We do not know why menstruation is uncomfortable at all, or why it is much more painful for some women than for others and varies so much from month to month.
Occasionally, severe menstrual pain indicates the presence of endometriosis (a condition in which uterine tissue is growing in places other than the uterus) or uterine fibroids (benign tumors in the uterus), but in most cases no such identifiable abnormality can be found. Natural substances known as prostaglandins seem to play a central role in menstrual pain, but the details of the many interactions are scarcely understood, and the available treatments are not specific in their action.
Anti-inflammatory drugs such as ibuprofen usually relieve menstrual pain substantially.
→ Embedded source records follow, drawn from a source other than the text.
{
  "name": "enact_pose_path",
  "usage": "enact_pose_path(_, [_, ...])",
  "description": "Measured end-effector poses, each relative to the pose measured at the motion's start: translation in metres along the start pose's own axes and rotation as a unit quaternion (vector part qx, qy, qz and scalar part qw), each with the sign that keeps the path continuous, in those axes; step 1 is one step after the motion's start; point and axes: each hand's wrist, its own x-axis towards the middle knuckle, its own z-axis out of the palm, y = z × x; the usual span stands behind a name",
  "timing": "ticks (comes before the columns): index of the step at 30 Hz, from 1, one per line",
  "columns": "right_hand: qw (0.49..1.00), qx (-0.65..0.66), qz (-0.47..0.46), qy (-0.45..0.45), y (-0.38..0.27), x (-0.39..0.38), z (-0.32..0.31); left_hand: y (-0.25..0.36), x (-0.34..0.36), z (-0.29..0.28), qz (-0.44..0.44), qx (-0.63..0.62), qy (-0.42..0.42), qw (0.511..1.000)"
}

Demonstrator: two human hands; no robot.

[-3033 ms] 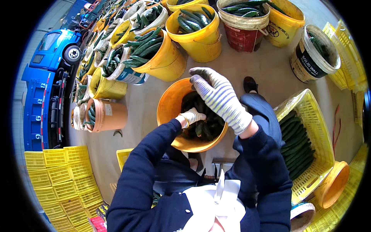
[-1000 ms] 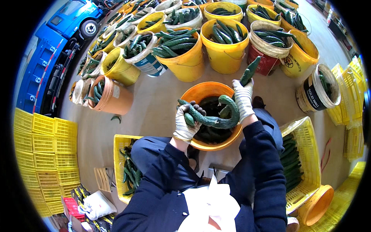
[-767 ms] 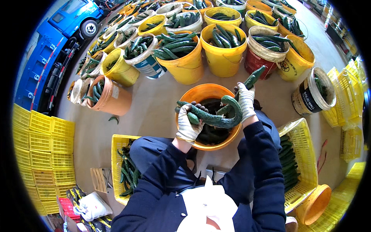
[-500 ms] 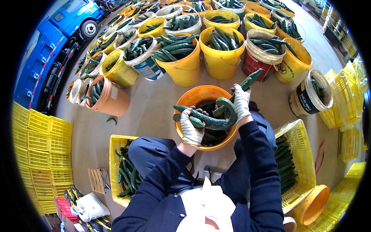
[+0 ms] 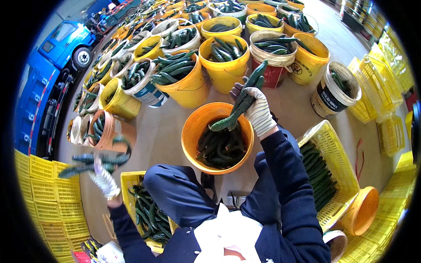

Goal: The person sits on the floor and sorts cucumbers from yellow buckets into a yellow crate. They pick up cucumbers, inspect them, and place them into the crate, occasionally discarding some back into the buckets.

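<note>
My left hand point(image 5: 104, 179), in a striped work glove, is stretched out to the left, closed on several cucumbers point(image 5: 78, 170), one of them strongly curved; motion blurs them. My right hand point(image 5: 258, 111), gloved alike, grips at least two dark green cucumbers point(image 5: 245, 101) that slant over the right rim of an orange bucket point(image 5: 187, 144). More cucumbers point(image 5: 219, 151) lie inside this bucket, between my knees. Below my left hand, a yellow crate point(image 5: 127, 177) beside my left leg holds loosely heaped cucumbers point(image 5: 149, 210). On my right, another yellow crate point(image 5: 351, 184) contains cucumbers point(image 5: 316, 171) laid in neat rows.
Rows of buckets filled with cucumbers, such as a yellow bucket point(image 5: 223, 72), stand ahead. A black-and-white bucket point(image 5: 326, 98) is at the right. Stacked yellow crates point(image 5: 57, 197) line the left side. An orange bucket point(image 5: 366, 210) lies tipped at lower right. A blue truck point(image 5: 61, 44) is far left.
My left hand has swung from above the orange bucket out to the left, carrying cucumbers, the curved one among them. My right hand has shifted slightly left, still gripping cucumbers.
</note>
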Motion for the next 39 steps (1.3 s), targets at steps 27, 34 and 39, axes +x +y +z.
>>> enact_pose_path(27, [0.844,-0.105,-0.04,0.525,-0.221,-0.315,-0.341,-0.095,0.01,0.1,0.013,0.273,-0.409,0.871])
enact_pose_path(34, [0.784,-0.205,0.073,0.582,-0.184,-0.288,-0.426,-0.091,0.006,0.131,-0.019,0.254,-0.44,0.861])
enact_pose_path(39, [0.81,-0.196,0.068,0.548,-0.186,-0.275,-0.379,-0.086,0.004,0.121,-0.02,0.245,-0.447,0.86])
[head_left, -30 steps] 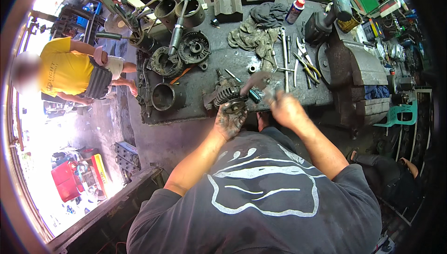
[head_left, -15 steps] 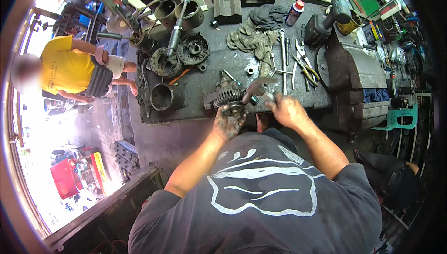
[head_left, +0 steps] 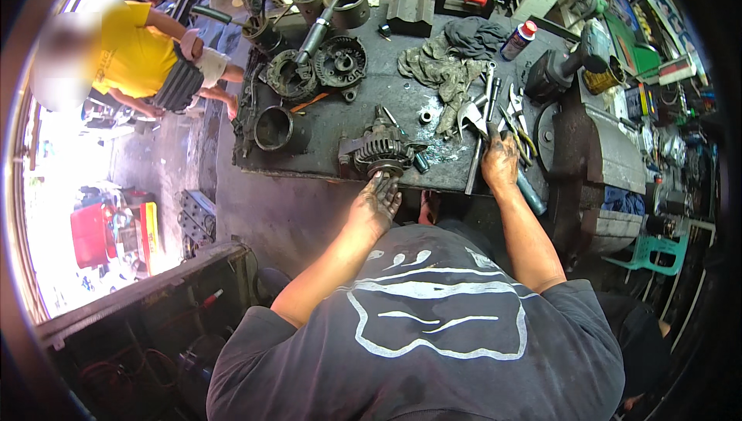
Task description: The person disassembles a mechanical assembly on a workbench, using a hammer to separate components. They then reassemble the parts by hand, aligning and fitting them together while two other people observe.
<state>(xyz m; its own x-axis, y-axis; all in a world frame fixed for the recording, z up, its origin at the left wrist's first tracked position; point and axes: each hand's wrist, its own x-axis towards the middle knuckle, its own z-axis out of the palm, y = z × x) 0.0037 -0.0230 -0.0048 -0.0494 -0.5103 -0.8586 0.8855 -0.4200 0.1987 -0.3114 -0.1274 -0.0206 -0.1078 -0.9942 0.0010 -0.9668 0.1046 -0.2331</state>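
Observation:
A grimy finned alternator (head_left: 382,147) stands near the bench's front edge. My left hand (head_left: 375,208) has its curled, blackened fingers on the pulley (head_left: 384,169) at the lower end. To the right, my right hand (head_left: 501,158) is closed around a hammer (head_left: 529,189), whose silvery curved head lies just above the fingers beside a long wrench (head_left: 473,171) and several pliers (head_left: 525,140). Between my hands sit a small dark green cylinder (head_left: 421,161) and a little metal bushing (head_left: 426,116). A crumpled greasy rag (head_left: 448,69) lies behind them.
The dark bench (head_left: 309,162) holds metal cylinders (head_left: 273,130), open housings (head_left: 340,62), a spray can (head_left: 518,41) and a bulky machine (head_left: 614,151). A person in yellow (head_left: 135,46) stands at left; another person (head_left: 634,344) is low at right. A teal chair (head_left: 653,251) sits right.
My right hand has moved right and up with the hammer, away from the alternator to the tools. My left hand stays at the pulley. The view has shifted slightly.

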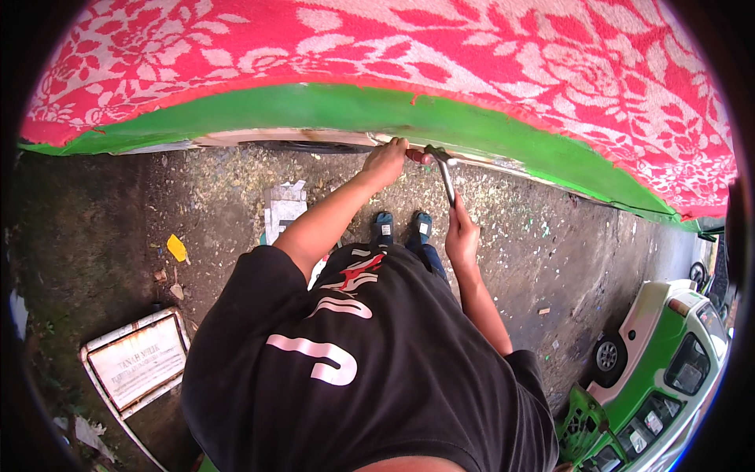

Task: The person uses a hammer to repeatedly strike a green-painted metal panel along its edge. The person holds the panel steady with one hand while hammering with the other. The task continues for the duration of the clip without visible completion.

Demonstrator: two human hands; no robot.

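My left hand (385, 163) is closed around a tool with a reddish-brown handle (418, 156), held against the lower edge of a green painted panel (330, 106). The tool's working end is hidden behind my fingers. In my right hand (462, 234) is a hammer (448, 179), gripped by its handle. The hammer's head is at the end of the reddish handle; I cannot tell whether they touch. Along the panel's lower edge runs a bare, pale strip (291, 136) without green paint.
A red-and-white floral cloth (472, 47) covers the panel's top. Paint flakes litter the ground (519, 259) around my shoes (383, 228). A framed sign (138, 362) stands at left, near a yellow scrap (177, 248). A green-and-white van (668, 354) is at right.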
However, their blood-thinning effects can increase menstrual flow. Oral contraceptive treatment can also help over the long term, although its success is not guaranteed.
Treatment
Principal Proposed Treatments for Dysmenorrhea:
There is some evidence that the supplements fish oil, magnesium, and vitamin E
may help reduce menstrual pain.
Fish Oil: Appears to Relieve Cramps
It is believed that the omega-3 fatty acids in fish oil may help relieve
dysmenorrhea by affecting the metabolism of prostaglandins and other factors
involved in pain and inflammation.
In a 4-month study of 42 young women aged 15 to 18, half the participants
received a daily dose of 6 g of fish oil, providing 1,080 mg of EPA (eicosapentaenoic
acid) and 720 mg of DHA (docosahexaenoic acid) daily. After 2 months, they were
switched to placebo for another 2 months. The other group received the same
treatments in reverse order. The results showed that these young women
experienced significantly less menstrual pain while they were taking fish oil.
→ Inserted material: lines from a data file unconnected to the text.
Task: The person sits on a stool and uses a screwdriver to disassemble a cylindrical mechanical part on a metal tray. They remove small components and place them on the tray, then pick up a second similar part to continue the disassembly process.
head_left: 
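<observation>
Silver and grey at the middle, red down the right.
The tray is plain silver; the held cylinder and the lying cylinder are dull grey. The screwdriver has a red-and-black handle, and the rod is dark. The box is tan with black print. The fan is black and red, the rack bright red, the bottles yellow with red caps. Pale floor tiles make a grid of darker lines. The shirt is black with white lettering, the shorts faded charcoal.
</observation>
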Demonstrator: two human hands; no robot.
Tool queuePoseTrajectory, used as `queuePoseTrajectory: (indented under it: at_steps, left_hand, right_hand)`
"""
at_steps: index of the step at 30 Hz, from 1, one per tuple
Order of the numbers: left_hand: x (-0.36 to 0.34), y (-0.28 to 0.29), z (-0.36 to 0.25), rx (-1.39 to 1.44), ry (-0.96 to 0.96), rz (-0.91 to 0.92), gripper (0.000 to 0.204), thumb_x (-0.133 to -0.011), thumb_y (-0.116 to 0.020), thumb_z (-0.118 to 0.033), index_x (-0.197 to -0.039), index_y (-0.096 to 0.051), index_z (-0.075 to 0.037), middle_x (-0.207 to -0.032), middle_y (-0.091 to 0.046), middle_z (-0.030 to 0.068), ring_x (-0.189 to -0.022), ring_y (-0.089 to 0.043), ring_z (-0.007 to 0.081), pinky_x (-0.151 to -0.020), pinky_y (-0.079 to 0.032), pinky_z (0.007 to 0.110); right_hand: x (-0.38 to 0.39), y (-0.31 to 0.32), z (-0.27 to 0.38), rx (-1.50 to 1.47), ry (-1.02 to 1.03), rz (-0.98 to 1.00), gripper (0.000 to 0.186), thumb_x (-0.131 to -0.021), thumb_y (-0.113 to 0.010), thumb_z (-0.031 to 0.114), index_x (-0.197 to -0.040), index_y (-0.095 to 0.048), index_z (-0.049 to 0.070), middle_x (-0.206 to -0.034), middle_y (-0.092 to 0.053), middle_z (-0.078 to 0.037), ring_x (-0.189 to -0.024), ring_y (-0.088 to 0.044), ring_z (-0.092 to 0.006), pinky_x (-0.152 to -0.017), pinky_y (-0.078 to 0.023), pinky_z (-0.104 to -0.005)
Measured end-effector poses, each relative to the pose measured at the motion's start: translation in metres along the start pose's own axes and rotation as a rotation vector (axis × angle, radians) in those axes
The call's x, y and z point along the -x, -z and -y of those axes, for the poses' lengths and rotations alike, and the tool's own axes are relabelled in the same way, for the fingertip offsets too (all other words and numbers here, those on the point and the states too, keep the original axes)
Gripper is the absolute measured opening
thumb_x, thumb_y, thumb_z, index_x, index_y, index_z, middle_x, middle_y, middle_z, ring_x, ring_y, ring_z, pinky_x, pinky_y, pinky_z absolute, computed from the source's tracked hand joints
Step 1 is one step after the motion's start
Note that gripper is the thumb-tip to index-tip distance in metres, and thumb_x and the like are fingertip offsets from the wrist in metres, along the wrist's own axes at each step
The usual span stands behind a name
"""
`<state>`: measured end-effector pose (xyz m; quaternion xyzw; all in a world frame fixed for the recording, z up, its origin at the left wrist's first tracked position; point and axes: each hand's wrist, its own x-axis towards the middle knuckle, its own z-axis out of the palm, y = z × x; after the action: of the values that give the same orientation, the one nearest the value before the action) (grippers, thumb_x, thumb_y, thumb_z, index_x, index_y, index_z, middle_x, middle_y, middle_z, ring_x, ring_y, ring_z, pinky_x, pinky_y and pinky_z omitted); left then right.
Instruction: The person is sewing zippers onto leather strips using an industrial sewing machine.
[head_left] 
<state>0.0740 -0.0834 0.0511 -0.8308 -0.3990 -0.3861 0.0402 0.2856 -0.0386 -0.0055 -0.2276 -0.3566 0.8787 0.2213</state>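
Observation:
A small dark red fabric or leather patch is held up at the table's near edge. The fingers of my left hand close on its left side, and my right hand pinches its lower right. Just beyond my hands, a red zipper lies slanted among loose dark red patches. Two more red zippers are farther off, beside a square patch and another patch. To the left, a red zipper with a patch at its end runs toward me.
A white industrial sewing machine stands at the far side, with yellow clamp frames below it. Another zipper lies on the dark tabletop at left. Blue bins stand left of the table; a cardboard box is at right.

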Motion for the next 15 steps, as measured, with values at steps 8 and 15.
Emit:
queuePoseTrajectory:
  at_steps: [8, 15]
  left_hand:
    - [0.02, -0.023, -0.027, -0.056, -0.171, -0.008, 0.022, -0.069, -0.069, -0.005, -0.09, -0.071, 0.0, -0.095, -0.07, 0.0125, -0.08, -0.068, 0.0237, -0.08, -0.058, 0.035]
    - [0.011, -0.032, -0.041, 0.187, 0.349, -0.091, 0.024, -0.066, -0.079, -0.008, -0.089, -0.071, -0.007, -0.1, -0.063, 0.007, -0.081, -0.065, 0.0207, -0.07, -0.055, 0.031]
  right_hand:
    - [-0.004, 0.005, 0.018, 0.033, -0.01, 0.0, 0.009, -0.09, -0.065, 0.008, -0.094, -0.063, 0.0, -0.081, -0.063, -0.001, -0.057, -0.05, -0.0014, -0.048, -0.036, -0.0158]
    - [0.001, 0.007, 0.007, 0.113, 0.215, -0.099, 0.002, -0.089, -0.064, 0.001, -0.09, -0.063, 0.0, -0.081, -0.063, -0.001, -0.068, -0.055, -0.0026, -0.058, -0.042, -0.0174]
Another double-blind study followed 78 women, who received either fish oil, seal
oil, fish oil with vitamin B12 (7.5 mcg daily), or placebo for three full
menstrual periods. Significant improvements were seen in all treatment groups,
but the fish oil plus B12 proved most effective, and its benefits continued for
the longest time after treatment was stopped (3 months). The researchers offered
no explanation why B12 should be helpful.
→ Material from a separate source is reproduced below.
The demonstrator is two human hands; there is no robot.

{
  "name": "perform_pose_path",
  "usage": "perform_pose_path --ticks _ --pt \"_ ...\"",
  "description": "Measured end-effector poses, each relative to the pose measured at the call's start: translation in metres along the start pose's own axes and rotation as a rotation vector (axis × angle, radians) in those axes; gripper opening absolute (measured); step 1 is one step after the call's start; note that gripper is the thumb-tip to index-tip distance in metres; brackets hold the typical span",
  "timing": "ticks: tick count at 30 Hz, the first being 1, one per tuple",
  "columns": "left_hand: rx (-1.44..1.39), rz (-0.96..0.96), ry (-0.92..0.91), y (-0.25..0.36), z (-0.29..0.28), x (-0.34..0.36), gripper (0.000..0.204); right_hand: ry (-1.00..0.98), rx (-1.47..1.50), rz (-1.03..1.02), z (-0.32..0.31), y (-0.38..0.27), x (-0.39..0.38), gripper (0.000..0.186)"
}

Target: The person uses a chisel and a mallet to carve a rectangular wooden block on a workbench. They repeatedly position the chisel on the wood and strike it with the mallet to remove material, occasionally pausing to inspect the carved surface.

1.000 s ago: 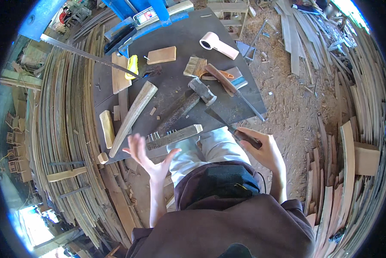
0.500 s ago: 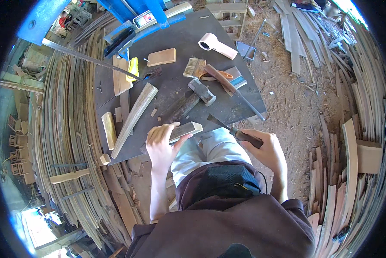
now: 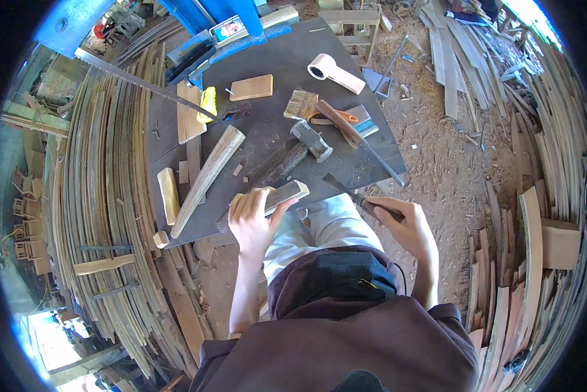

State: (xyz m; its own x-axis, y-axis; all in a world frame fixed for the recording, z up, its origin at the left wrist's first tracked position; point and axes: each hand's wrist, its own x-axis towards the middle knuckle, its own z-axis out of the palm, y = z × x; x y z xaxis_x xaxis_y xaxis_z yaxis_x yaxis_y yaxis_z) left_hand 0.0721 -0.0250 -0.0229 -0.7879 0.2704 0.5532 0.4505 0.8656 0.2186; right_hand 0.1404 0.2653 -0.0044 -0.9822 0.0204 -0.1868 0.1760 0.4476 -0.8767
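My left hand point(image 3: 252, 219) is closed around a short wood block point(image 3: 285, 195) with a dark grey upper face and a pale, angled end. It is held just above my lap, by the table's near edge. My right hand point(image 3: 408, 225) grips a chisel point(image 3: 353, 196) by its dark handle. The chisel's flat blade points up and left, toward the block but apart from it. Beyond the block, a sledgehammer point(image 3: 312, 142) with a worn steel head lies on the dark table point(image 3: 267, 55). A long, pale, rounded wood piece point(image 3: 208, 179) lies left of my left hand.
On the table lie a wide brush point(image 3: 301, 104), a long tool with a brown handle point(image 3: 339, 121), a pinkish tape dispenser point(image 3: 336, 74) and a wood block point(image 3: 251, 87). A saw blade point(image 3: 150, 86) reaches in from a blue machine point(image 3: 202, 16). Stacked planks point(image 3: 100, 196) flank both sides.
The view has shifted slightly, so the table's things appear a little farther right. Both hands keep their holds, with only slight shifts of the block and the chisel.
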Motion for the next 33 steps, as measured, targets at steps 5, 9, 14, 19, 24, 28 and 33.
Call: perform_pose_path --ticks 5,9,14,19,24,28,33 --pt "0.036 -0.045 0.044 -0.001 0.004 0.003 0.045 -0.239 0.508 0.245 -0.014 -0.005 0.000 0.030" --pt "0.034 -0.056 0.039 -0.003 0.004 0.004 0.045 -0.452 0.636 0.241 -0.018 -0.015 -0.001 0.033" --pt "0.055 -0.043 0.047 -0.002 0.005 0.005 0.045 -0.335 0.636 0.202 -0.003 -0.010 0.001 0.026" --pt "0.066 -0.044 0.039 -0.002 0.005 0.004 0.044 -0.225 0.645 0.182 0.009 -0.023 0.011 0.026" --pt "0.064 -0.070 0.005 -0.002 0.004 0.005 0.042 0.011 0.289 -0.093 0.028 -0.038 0.032 0.028" --pt "-0.018 -0.108 -0.106 0.001 -0.010 0.013 0.039 0.272 -0.234 -0.414 0.035 -0.049 0.049 0.026" --pt "-0.113 -0.157 -0.304 -0.011 -0.012 0.028 0.048 0.206 0.294 -0.601 0.056 -0.038 0.093 0.020"
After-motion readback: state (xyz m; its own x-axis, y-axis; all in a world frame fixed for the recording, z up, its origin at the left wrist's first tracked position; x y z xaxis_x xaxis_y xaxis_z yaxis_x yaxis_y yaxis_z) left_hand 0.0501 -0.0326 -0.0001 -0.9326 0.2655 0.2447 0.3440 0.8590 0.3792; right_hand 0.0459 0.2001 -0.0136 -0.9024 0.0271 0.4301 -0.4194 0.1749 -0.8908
For more information, including dosage and safety issues, see the full fish oil
article.
Vitamin E
One study suggests that vitamin E may be helpful for the treatment of
dysmenorrhea. In this double-blind, placebo-controlled trial, 100 young women
complaining of significant menstrual pain were given either 500 IU vitamin E or
placebo for five days. Treatment began two days before and continued for three
days after the expected onset of menstruation While both groups showed
significant improvement in pain over the two months of the study, (presumably
due to the power of placebo), pain reduction was greater in the treatment group
as compared to the placebo group.
Magnesium
Preliminary studies suggest that magnesium supplementation may be helpful for
dysmenorrhea. A 6-month double-blind placebo-controlled study of 50 women with
menstrual pain found that treatment with magnesium significantly improved
symptoms. The researchers reported evidence of reduced levels of prostaglandin
F2 alpha, a hormone-like substance involved in pain and inflammation.
Similarly positive results were seen in a double-blind placebo-controlled study
of 21 women.
For more information, including dosage and safety issues, see the full magnesium
article.
Other Proposed Treatments for Dysmenorrhea:
One small but carefully conducted double-blind trial suggests that making sure
to get enough calcium and manganese may help control symptoms of menstrual pain.
The herb cramp bark has traditionally been used to relieve menstrual pain.
Unfortunately, it has not received any significant scientific attention.
Herbs with possible anti-inflammatory properties may be helpful as well,
including bromelain, turmeric, and white willow. Other potentially helpful
treatments include black cohosh, Coleus forskohlii, dong quai, and manganese.